The crypto world is in a tumultuous state after yesterday’s news of Binance and FTX signing a deal to merge. This merger will result in Binance taking over FTX’s non-US unit at a time when FTX struggles with liquidity. Crypto as a whole is down – including Bitcoin.
But today, we’re here to talk about Coinbase – the crypto wallet that was left out of the fun.
We discussed the state of Coinbase about a month ago after a deal was struck with Google. At the time of the Coinbase & Google deal, the bitcoin wallet had enjoyed a nice bump of about 7%. Fast forward to today, and Coinbase has taken a 10% drop so far Wednesday morning after the news of its competitors merging.
It’s worth noting that Coinbase isn’t the only crypto company that’s down after the news. Rumblings of financial trouble at FTX have been pushing prices down for the past few days – as Bitcoin sits about 16% lower today than it did last week. Bitcoin miner RIOT is down 7%.
So – it’s possible that a chunk of this loss Coinbase is seeing could rebound as the market settles. However, analysts do have concerns over what the FTX & Binance merger could mean for Coinbase’s longevity.
While Binance and FTX aren’t considered direct competitors to Coinbase, the competitive landscape will never be the same. These two companies combined will command massive market share, creating a “powerhouse in crypto trading” as one analyst puts it. Perhaps the biggest concern is that these two companies are in a position to dominate the global market now – an area that Coinbase was looking to expand into.
On the other hand, one analyst – MoffettNathanson Partner Lisa Ellis – believes this merger could actually be good for Coinbase. She is optimistic that the merger could lead to a flight to higher-quality platforms – like Coinbase.
It remains to be seen what the next few days, weeks, months, and years will look like for crypto. Nevertheless, you want to know what your next move should be with Coinbase. Is now the time to sell? Or, should you wait to see if the stock recovers after the noise settles down a bit? The VectorVest stock analysis tools can give you a clear answer – keep reading to learn more…
3 Major Problems with Coinbase Stock Investors Need to See
VectorVest simplifies trading forever by compiling everything you need to know about a stock into three easy-to-understand ratings. These are relative value (RV), relative safety (RS), and relative timing (RT).
Interpreting these ratings is as straightforward as it gets. They sit on a scale of 0.00-2.00 – with 1.00 being the average. Anything over 1.00 indicates superior performance and vice versa. But most importantly, VectorVest provides you with a clear buy, sell, or hold recommendation based on these three ratings.

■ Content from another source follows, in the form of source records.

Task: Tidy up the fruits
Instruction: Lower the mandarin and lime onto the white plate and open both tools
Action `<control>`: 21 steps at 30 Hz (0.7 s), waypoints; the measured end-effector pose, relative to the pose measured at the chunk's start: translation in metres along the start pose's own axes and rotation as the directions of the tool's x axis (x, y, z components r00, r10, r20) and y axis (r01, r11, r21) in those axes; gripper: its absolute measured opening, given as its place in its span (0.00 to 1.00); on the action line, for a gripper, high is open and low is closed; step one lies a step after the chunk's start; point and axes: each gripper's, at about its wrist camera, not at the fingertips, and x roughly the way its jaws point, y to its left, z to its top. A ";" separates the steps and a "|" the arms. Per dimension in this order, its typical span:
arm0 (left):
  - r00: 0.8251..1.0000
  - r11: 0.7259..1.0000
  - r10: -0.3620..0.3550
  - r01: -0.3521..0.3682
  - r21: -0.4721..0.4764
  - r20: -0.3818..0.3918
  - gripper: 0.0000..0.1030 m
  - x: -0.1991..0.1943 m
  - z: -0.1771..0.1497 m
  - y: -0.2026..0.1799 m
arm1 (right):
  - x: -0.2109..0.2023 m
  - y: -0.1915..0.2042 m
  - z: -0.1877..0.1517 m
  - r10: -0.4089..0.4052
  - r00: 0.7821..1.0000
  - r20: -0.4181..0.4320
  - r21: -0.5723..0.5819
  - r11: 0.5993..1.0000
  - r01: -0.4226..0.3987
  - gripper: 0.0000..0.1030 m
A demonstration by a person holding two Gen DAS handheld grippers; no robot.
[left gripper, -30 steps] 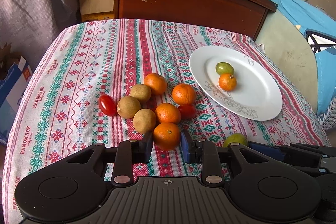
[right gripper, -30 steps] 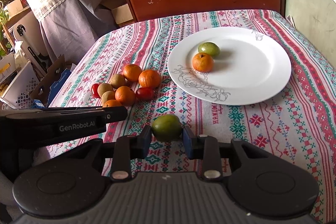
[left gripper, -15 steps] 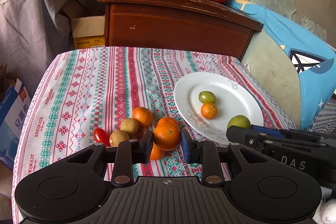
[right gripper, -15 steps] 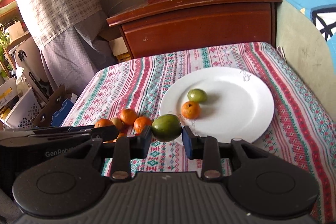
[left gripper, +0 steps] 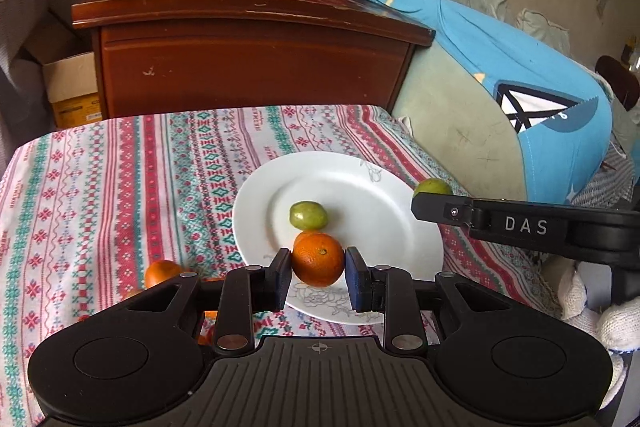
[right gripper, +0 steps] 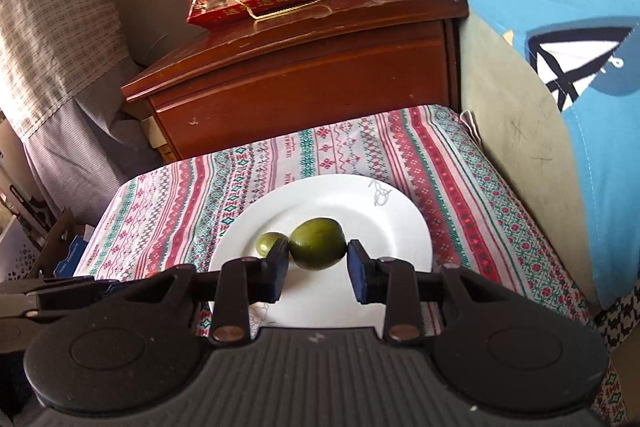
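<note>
Pinching orange (left gripper: 318, 259) between left fingers (left gripper: 280, 277); right fingers (right gripper: 278, 269) pinch green fruit (right gripper: 317, 249), above plate (right gripper: 396, 227).

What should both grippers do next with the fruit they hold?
Probably lower and release. The left gripper holds an orange over the white plate's near edge, and the right gripper holds a green fruit above it.
</note>
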 end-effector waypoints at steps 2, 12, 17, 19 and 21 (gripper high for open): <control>1.000 1.000 -0.015 0.015 0.000 -0.010 0.25 0.008 0.000 -0.003 | 0.004 -0.004 0.000 0.003 1.000 -0.012 0.013 1.000 -0.003 0.31; 0.998 0.999 -0.032 0.032 0.006 -0.045 0.25 0.038 -0.001 -0.009 | 0.027 -0.008 -0.004 0.002 0.998 -0.067 0.029 1.000 0.000 0.31; 0.998 0.999 -0.033 0.034 0.016 -0.059 0.25 0.049 -0.002 -0.013 | 0.035 -0.013 -0.008 -0.008 0.995 -0.095 0.045 0.999 0.013 0.31; 0.997 0.999 -0.030 0.031 0.017 -0.065 0.25 0.052 -0.003 -0.014 | 0.037 -0.015 -0.009 -0.016 0.995 -0.100 0.053 0.998 0.021 0.31; 0.998 0.999 -0.026 0.027 0.019 -0.059 0.27 0.053 -0.003 -0.015 | 0.035 -0.015 -0.008 -0.015 0.996 -0.093 0.059 0.998 0.020 0.34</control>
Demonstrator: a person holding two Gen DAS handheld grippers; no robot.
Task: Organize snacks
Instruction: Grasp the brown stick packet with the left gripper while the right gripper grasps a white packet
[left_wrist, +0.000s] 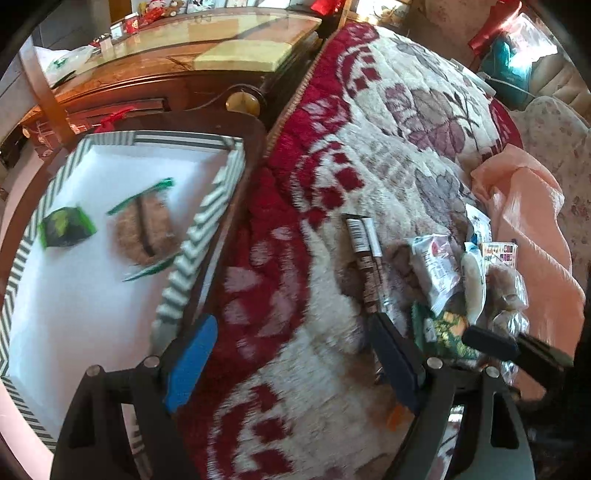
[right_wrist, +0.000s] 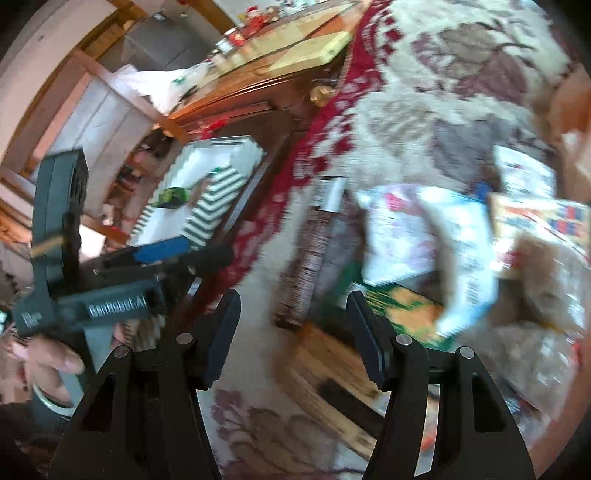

Mergers aside, VectorVest sees three major problems with Coinbase stock right now. Here’s the current situation:
- Poor Upside Potential: The long-term price appreciation potential three years out is poor for COIN – and the RV rating reflects that at just 0.51. This is coupled with an overvaluation of the stock. VectorVest calculates a current value of just $21.50 compared to the current price of $45.75.
- Poor Safety: RS is an indicator of risk. It looks at a company’s financial consistency and predictability, debt-to-equity ratio, and business longevity. As for COIN, the RS rating of 0.61 is poor.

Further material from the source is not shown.